The economy appears to be humming along, but there could be a debt tsunami brewing beneath the surface.

According to S&P Global Rankings, the percentage of companies that have defaulted on their debt multiple times is at its second-highest level since the Great Recession.

In 2023, more than one-third (35%) of global corporate defaults originated by issuers considered to be “re-defaulters.” These are companies that have defaulted over and over as many as five times.

That's a major leap from 24% as of year-end 2023 and just 14% in 2008.

Although growing default rates appear to point to company-specific problems, the alarming trend suggests the economy could be more fragile than previously thought.

S&P research analyst Nicole Serino explained that companies piled on the debt in anticipation of lower interest rates. Unfortunately, lower interest rates aren't a guarantee anymore.

As a result, “You saw that bubble grow, and grow, and grow,” Serino said.

The real danger of corporate defaults

Since the Fed started raising rates, corporations have had a much harder time accessing capital and consequently paying their debt obligations.

M3 Partners founding partner Mohsin Meghji observed: “Look at the cost of debt. You could reasonably get debt financing for 4% to 6% at any point on average over the last 15 years. Now that cost of debt has gone up to 9% to 13%.”

Expensive debt has already taken a toll on businesses.

Last year, nearly 600 companies filed for bankruptcy protection, a level not seen in over a decade, with the exception of 2020, according to S&P data.

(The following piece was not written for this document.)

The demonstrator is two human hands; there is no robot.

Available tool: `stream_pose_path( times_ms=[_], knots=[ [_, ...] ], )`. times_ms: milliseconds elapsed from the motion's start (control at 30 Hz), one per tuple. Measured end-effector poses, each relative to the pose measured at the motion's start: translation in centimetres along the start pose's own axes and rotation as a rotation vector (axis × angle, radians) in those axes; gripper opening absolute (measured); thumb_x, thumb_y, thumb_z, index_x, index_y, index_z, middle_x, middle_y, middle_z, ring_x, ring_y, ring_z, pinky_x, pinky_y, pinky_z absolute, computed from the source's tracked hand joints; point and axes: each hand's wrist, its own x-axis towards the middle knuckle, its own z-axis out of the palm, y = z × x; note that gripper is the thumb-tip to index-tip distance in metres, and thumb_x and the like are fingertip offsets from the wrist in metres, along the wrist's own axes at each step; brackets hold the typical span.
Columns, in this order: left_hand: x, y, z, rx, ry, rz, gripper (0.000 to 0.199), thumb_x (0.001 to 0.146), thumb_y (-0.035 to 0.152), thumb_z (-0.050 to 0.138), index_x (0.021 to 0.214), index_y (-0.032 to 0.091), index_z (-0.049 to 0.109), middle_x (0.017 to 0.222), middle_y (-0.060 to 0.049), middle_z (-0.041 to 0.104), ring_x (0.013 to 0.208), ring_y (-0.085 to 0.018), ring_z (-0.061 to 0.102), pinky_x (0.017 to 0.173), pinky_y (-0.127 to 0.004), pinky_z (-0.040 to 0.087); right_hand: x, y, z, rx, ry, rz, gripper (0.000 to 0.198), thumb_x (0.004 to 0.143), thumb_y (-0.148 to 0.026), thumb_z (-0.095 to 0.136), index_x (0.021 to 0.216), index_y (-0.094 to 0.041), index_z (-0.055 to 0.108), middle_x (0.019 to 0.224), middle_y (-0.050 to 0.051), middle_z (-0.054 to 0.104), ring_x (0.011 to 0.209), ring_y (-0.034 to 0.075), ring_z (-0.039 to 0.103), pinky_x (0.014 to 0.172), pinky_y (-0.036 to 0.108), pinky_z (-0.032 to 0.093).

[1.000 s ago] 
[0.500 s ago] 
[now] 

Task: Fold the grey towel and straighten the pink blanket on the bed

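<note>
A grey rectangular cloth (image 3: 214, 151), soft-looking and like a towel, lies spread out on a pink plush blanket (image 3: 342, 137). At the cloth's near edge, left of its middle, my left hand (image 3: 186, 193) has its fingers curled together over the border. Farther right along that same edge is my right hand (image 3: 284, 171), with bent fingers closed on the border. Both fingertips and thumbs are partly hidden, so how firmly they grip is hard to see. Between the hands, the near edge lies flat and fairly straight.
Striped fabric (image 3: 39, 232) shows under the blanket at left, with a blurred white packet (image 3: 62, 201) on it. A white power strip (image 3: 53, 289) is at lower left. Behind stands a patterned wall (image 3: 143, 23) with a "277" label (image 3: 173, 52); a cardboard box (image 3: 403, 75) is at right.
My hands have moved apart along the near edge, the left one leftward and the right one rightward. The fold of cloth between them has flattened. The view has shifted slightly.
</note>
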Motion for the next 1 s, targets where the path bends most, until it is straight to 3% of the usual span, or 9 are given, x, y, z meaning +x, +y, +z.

There’s also been an increase in the number of so-called zombie companies. These are businesses that struggle to pay the interest on their debts, placing additional strain on the economy.

The reason is that instead of investing more money into the economy, innovation, and growth, they’re having to direct more of their available capital toward debt service.

According to New York University bankruptcy expert Edward Altman, the share of zombie companies that are publicly traded in the 20 biggest economies has increased from 1.5% in the 1990s to nearly 10% today.

Tough landing

While corporate debt levels are concerning, Wall Street isn't yet sounding the alarm about an imminent recession.

Although optimistic, JPMorgan CEO Jamie Dimon remains cautious, suggesting that if things stay status quo, the economy is likely to pull through.

But if things get any worse, particularly in the bond market, he thinks real estate would crash—which would have a cascading effect on the rest of the economy.

Goldman Sachs CEO David Solomon echoes those concerns.

He's warning of a perfect storm of high inflation, geopolitical tensions, and a troubled commercial real estate market, which could throw a wrench into economic growth.

“While the environment is constructive and markets expect a soft landing, the trajectory is still uncertain,” Solomon stated.